Completing the Encirclement

The 1st Cavalry Division planned that the 5th Cavalry, the unit with the most direct approach to the Nichols Field area, would be the first to make contact with the 11th Airborne Division. But delays in getting the rest of the regiment across the Pasig on 11 February, combined with the necessity for patrolling eastward along the south bank of the river to seek out Japanese machine gun and artillery positions near the crossing site, prevented the 5th Cavalry from making general advances on that day.
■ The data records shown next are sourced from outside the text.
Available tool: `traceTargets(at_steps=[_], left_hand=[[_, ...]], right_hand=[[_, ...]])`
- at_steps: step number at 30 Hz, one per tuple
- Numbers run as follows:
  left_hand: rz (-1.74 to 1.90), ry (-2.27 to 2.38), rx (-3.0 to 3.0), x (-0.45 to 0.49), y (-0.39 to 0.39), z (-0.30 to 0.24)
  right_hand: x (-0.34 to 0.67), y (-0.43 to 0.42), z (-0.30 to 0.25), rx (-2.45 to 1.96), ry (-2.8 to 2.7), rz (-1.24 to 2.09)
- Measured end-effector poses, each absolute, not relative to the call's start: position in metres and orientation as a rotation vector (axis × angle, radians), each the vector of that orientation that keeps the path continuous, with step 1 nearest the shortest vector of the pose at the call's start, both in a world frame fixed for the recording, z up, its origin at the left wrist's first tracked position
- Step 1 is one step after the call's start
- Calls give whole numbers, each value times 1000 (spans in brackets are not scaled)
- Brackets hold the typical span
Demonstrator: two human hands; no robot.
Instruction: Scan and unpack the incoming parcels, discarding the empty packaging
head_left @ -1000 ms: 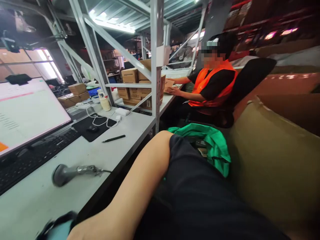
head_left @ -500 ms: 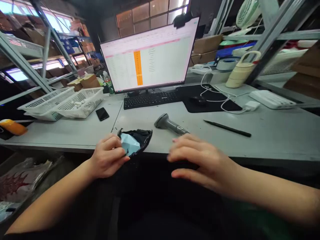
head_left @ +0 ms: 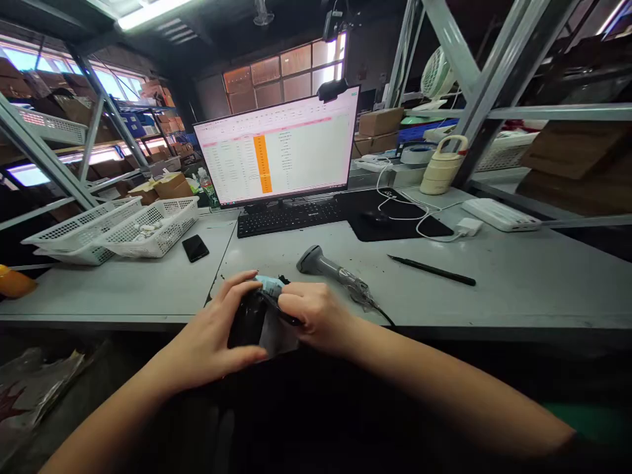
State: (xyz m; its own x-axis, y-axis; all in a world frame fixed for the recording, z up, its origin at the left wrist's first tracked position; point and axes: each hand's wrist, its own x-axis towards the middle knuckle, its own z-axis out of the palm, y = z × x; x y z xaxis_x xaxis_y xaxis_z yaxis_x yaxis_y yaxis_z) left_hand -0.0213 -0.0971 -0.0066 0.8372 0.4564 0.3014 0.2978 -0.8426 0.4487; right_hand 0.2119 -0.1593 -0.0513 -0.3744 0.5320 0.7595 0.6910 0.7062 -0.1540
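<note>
Both hands hold a small black plastic bag (head_left: 257, 326) with a pale blue item (head_left: 270, 284) showing at its top, at the near edge of the grey desk (head_left: 518, 289). My left hand (head_left: 224, 332) cups the bag from the left, fingers curled round it. My right hand (head_left: 316, 316) pinches the bag's upper right edge. A grey handheld barcode scanner (head_left: 328, 266) lies on the desk just behind my right hand, its cable trailing right.
Behind stand a monitor (head_left: 279, 151), black keyboard (head_left: 289, 216) and mouse (head_left: 374, 217) on a black mat. A black pen (head_left: 432, 270) lies right. A phone (head_left: 195, 248) and white mesh baskets (head_left: 153, 227) sit left. Metal shelving (head_left: 494, 66) frames both sides.
The view swung from the right, where a seated co-worker was, back to the desk. My right hand moved left and took hold of the bag; both hands now grip it.
</note>
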Motion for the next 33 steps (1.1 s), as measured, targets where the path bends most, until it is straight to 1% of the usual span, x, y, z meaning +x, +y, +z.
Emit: traceTargets(at_steps=[6,9,11,14,16,19,22,24,26,29,31,33], left_hand=[[715,609,2537,-12,-94,-7],[763,669,2529,-13,-88,-9],[792,681,2542,-15,-86,-8],[716,543,2611,-16,-87,-5],[591,395,2642,-15,-88,-5],[507,263,2663,-9,-86,-14],[525,261,2693,-1,-74,-35],[584,270,2718,2,-65,-50],[692,253,2749,2,-58,-61],[876,178,2760,-1,-60,-62],[995,103,2743,0,-68,-54],[1101,35,2727,3,-77,-45]], right_hand=[[181,-166,-91,-1039,-1899,-496],[174,-180,-108,-994,-1905,-515],[179,-188,-105,-922,-1931,-336],[197,-190,-79,-868,-1839,210],[210,-185,-56,-896,-1748,435],[223,-170,-37,-960,-1884,571],[227,-153,-49,-1047,-1977,664],[226,-147,-66,-1139,-1947,625],[223,-149,-79,-1240,-1912,517],[218,-161,-80,-1302,-1851,451],[217,-171,-74,-1330,-1822,606],[217,-177,-70,-1352,-1803,856]])
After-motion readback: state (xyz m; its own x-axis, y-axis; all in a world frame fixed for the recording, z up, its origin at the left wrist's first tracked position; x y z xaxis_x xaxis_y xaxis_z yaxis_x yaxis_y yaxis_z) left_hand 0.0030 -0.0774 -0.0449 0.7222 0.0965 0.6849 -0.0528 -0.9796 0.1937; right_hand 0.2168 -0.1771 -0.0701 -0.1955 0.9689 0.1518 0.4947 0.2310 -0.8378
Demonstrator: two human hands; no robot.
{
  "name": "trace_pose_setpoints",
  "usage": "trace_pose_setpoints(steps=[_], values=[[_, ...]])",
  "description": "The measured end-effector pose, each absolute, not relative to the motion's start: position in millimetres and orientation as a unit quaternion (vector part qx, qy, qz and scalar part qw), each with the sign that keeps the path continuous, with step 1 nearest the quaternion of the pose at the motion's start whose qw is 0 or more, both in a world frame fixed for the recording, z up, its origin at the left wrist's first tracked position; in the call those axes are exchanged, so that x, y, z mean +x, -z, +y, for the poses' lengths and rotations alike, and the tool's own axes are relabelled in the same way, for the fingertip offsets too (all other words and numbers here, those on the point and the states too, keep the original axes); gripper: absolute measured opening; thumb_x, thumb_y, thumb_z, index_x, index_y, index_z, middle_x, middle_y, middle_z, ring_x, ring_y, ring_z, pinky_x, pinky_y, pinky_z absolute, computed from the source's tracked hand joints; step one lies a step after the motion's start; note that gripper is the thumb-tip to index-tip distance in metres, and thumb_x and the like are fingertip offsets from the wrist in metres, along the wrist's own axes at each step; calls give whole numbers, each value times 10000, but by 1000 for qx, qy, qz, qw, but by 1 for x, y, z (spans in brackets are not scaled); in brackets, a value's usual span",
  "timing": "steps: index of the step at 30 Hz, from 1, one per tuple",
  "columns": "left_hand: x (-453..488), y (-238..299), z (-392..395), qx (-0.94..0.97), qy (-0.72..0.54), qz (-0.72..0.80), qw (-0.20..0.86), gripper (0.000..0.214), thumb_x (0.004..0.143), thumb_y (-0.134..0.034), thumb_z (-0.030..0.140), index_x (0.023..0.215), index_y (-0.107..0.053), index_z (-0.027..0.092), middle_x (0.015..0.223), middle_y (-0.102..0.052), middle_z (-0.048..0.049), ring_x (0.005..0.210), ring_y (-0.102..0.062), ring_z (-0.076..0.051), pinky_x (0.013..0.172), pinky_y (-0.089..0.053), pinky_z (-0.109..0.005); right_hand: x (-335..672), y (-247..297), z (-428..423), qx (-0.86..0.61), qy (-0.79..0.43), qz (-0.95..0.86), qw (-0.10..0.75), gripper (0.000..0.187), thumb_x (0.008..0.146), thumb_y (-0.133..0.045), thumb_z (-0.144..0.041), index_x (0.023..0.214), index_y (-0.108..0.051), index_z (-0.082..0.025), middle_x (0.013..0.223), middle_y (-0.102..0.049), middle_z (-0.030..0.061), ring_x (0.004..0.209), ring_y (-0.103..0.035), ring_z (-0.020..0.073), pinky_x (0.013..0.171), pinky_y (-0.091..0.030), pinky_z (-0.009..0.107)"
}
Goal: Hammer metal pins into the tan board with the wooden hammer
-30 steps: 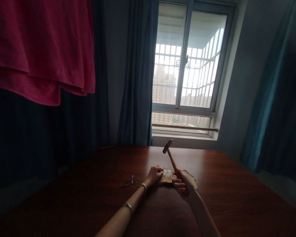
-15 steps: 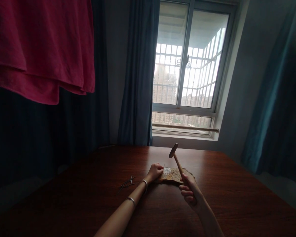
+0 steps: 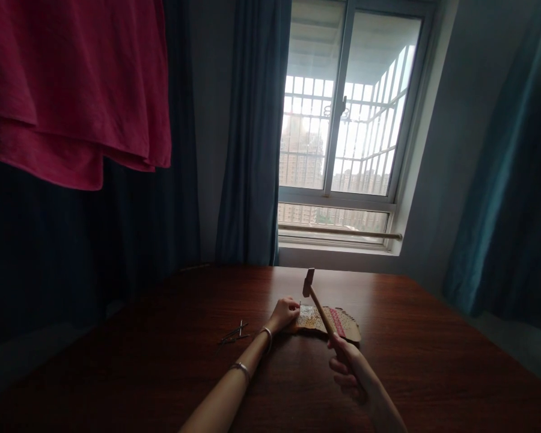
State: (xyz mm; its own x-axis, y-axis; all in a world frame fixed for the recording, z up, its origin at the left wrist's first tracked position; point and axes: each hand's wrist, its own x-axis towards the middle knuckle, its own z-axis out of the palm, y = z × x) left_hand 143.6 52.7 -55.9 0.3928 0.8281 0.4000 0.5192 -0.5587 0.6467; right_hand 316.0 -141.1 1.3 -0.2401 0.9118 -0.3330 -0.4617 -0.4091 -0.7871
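A flat board full of small holes, with a pink strip near its right end, lies on the brown table. At its left end my left hand pinches a nail that stands upright against the board. My right hand is wrapped round the wooden handle of a hammer. The hammer head is raised over the board, just right of the nail and apart from it. Left of my left wrist several loose nails lie in a crossed heap.
A window with bars outside is beyond the table's far edge. Blue curtains hang beside it, and a pink cloth hangs at the upper left.
My right hand has brought the hammer head left and slightly down, nearer the nail, and the board's pink strip now shows. My left hand stays at the nail.
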Motion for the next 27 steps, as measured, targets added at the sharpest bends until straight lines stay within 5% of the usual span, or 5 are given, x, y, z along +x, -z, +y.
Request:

On the right the 8th Cavalry, maintaining contact with the 37th Division, drove up almost to the Estero de Paco along the division boundary against scattered opposition. The left remained in essentially the same position it had held the previous night, just south of the Philippine Racing Club, In the area of South Cemetery, across the tracks of the Manila Suburban Electric Line (trolley cars) from the club, a 511th Infantry patrol made contact with an 8th Cavalry outpost late in the day.

The next day, 12 February, the 5th Cavalry swept rapidly across Nielson Field against scattered rifle fire and about 0900 came up to Culi-Culi and Route 57, an eastern extension of the same street that, known as Libertad Avenue further to the west, the 511th Infantry had reached on 11 February. Turning west along this road, the 5th Cavalry made contact with the 511th Infantry on Libertad Avenue proper about 1040. A few minutes later the cavalry's leading elements were on the shore of Manila Bay and sped north another 1,000 yards to Villaruel Street.

The 8th Cavalry had also continued westward during the morning but in the afternoon was relieved by the 12th Cavalry. The latter, in turn, had been relieved along the line of communications by the 112th Cavalry RCT, which Krueger had attached to the 1st Cavalry Division on 9 February. General Mudge, the division commander, found in this relief a welcome opportunity to reconstitute his normal brigade structure and so sent the 12th Cavalry south to rejoin the 5th Cavalry under the control of the 1st Brigade headquarters. The 8th Cavalry then moved north to go back under 2d Brigade command.

Wasting little time, the 12th Cavalry, during the afternoon of 12 February, halted its right to contain Japanese who had already stalled the 8th Cavalry and advanced its left rapidly southwestward past Nielson Field and on to Villaruel Street, where it made contact with the 5th Cavalry troops already along that thoroughfare. About 1430, the 2d Squadron, 12th Cavalry, reached the bay shore.

The 1st Cavalry Brigade's advance to the shores of Manila Bay on 12 February, together with the establishment of contact between that unit and the 11th Airborne Division, completed the encirclement of the Japanese forces in Manila. Admiral Iwabuchi and the now isolated troops of his Manila Naval Defense Force could choose only between surrender and a fight to the death. And by evening on 12 February any private in the 1st Cavalry Division, the 11th Airborne Division, or the 37th Infantry Division could have told all who cared to ask that Iwabuchi had already selected the second course.